Tampoco creo que la piratería dañe a los autores de alguna
manera. (Cuando empecé a conocer a los autores en persona,
a eso de mis dieciséis años, pensaba que todos eran hijos de
políticos high life que, aparte de escribir, no sabían hacer
otra cosa que charlar sonrientemente con señoras
encopetadas mientras sostenían, con el meñique levantado,
cualquier copa de vino). (Por fortuna estaba equivocado, no
todos son así). Los derechos de autor que he venido
recibiendo por mi novela Lluvia de piedra, que salió en la
editorial Alfaguara, apenas ascienden al 10%, de lo que hay
que quitarle el 12.5% de impuestos; en otras palabras, un
promedio, digamos, de como 3 luquitas de ganancia para el
autor por libro “original” vendido: un chiste, eso no te
alcanza ni para diez panes en la tienda de la esquina (ahora
que la Random House ha comprado Alfaguara en verdad no
sé qué sucederá con esos menos de diez panes). No sé si
autores nacionales de renombre tengan otros tratos con las
demás editoriales, pero dudo mucho que lectores piratas les
causen daño alguno.
Y, volviendo al caso de la autora que me negó el autógrafo
(¿será la fama, esa vaina, la que te metamorfosea?), (¿existen
escritores bolivianos verdaderamente “famosos” más allá de
las ferias del libro?) quisiera decir que yo no esperaba que
me lo negara sobre todo por el “asunto” o “los asuntos” en
los que discurre su escritura.

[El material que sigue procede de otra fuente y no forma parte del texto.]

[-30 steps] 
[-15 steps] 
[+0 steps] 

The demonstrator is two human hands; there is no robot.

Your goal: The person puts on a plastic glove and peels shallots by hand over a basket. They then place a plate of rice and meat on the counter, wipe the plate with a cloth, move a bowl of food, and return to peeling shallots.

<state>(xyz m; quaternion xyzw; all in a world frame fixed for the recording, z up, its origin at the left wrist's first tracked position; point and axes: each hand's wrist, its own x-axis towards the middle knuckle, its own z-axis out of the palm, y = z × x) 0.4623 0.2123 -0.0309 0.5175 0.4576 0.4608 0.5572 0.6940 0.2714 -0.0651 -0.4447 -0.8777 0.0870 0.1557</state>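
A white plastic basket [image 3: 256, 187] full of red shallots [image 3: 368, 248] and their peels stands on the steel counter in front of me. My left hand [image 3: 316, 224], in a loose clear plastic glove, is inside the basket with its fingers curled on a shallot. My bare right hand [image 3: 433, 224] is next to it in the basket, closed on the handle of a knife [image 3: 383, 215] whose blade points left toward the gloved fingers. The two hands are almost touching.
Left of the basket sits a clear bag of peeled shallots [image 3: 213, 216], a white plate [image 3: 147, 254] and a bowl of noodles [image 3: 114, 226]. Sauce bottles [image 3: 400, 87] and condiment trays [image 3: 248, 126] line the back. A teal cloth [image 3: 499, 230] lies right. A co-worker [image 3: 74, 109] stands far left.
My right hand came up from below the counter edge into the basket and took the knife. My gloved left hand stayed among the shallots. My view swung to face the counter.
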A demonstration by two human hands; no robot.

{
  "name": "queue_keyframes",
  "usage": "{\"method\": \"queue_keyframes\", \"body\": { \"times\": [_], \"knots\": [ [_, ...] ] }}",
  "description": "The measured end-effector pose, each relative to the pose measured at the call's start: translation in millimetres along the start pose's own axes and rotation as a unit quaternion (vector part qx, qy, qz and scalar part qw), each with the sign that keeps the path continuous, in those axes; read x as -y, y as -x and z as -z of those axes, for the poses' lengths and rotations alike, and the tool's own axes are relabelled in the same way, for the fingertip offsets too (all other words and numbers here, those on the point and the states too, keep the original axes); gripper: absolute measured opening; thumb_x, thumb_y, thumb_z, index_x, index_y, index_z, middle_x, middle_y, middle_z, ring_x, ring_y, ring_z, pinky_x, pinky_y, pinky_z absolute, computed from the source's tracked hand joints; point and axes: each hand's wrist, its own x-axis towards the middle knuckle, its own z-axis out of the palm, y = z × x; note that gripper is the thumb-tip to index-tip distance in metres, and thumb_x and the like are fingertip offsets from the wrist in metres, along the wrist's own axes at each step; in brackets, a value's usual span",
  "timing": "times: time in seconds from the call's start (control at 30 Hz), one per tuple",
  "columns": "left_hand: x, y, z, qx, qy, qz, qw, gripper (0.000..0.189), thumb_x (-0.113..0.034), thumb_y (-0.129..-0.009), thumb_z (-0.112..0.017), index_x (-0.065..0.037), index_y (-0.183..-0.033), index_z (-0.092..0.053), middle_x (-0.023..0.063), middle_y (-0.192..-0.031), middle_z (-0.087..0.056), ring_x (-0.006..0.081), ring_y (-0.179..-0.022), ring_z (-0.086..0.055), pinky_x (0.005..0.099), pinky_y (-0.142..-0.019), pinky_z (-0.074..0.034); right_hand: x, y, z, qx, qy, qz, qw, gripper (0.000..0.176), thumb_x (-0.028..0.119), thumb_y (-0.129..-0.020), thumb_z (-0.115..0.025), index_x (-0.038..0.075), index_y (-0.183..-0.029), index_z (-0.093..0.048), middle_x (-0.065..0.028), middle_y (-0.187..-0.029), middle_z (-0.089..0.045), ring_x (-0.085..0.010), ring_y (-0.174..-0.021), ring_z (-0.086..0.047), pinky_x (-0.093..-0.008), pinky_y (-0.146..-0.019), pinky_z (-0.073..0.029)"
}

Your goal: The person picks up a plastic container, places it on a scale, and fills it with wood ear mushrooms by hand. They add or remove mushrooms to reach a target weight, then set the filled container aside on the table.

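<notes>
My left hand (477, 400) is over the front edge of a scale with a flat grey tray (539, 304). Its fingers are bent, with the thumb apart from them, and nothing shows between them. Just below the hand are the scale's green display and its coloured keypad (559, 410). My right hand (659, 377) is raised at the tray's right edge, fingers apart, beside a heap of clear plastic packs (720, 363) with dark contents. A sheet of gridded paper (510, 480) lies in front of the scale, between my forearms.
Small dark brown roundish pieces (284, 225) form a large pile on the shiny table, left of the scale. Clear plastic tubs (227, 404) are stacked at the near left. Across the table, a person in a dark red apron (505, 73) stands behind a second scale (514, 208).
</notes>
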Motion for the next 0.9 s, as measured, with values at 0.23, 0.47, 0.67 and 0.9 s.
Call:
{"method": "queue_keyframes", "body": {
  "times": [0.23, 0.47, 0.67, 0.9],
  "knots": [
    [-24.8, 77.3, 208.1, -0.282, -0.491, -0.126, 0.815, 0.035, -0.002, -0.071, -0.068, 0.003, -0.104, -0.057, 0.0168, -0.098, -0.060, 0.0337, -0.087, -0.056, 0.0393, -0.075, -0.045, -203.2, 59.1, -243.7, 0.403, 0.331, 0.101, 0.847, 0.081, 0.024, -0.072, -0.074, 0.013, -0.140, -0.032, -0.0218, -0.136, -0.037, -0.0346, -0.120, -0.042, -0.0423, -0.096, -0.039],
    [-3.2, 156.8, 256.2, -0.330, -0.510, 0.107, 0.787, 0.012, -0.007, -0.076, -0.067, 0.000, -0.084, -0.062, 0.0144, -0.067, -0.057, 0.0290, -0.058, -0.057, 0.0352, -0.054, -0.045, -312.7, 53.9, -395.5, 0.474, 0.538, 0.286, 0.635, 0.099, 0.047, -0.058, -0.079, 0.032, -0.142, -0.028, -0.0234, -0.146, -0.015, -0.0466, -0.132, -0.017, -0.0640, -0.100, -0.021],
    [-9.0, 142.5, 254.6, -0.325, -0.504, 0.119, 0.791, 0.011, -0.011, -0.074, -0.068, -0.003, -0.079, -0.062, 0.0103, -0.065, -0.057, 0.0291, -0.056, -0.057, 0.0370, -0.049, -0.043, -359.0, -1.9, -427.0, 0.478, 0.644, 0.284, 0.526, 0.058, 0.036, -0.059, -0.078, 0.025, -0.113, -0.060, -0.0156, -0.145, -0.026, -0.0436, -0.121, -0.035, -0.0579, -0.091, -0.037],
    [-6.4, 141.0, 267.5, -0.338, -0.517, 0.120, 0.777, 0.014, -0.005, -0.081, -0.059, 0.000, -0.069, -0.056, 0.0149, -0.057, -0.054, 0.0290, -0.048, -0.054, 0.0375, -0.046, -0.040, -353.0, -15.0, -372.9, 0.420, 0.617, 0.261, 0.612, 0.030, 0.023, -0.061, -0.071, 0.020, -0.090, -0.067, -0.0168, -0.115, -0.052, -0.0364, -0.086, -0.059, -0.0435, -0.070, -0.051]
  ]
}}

La novela en cuestión es,
precisamente, una novela que habla de ricos y pobres, de
patrones y vasallos, de revoluciones, de liberación, de lucha
por la democracia. (Al final ningún libro es culpable de la
mente que los ha parido). ¿Cómo puede explicarse una
actitud tan “aburguesada”, tan de “patrón”? (¿O es que uno
es nomás lo que es a pesar de todo lo que parece mostrar
cuando escribe?). En fin.
Por todo esto, ahora, quisiera pedirle a los queridos
escritores de mi tierra que no seamos imbéciles (no seamos
payasos desnudos), ¿de qué nos sirve la soberbia?, no
debemos olvidar nunca que Bolivia es un país de obreros, un
país donde no todos tienen la suerte de tener familiares
políticos o empresarios, un país donde no se debe despreciar
a ningún lector porque cada lector nuevo, sobre todo si viene
de la gran masa, del pueblo (sí, he usado ese cliché), es un
lector que se ha ganado, de alguna azarosa manera, muy
sacrificadamente. Hay que hacerle un altar a ese lector. (No
importa si lee libros piratas, importa que lea, eso es lo que
quiero decir), (¡!).
Y es por eso la risa triste que no dura mucho tiempo: por ver
un payaso desnudo que hace malabares con objetos
invisibles a nosotros, los lectores.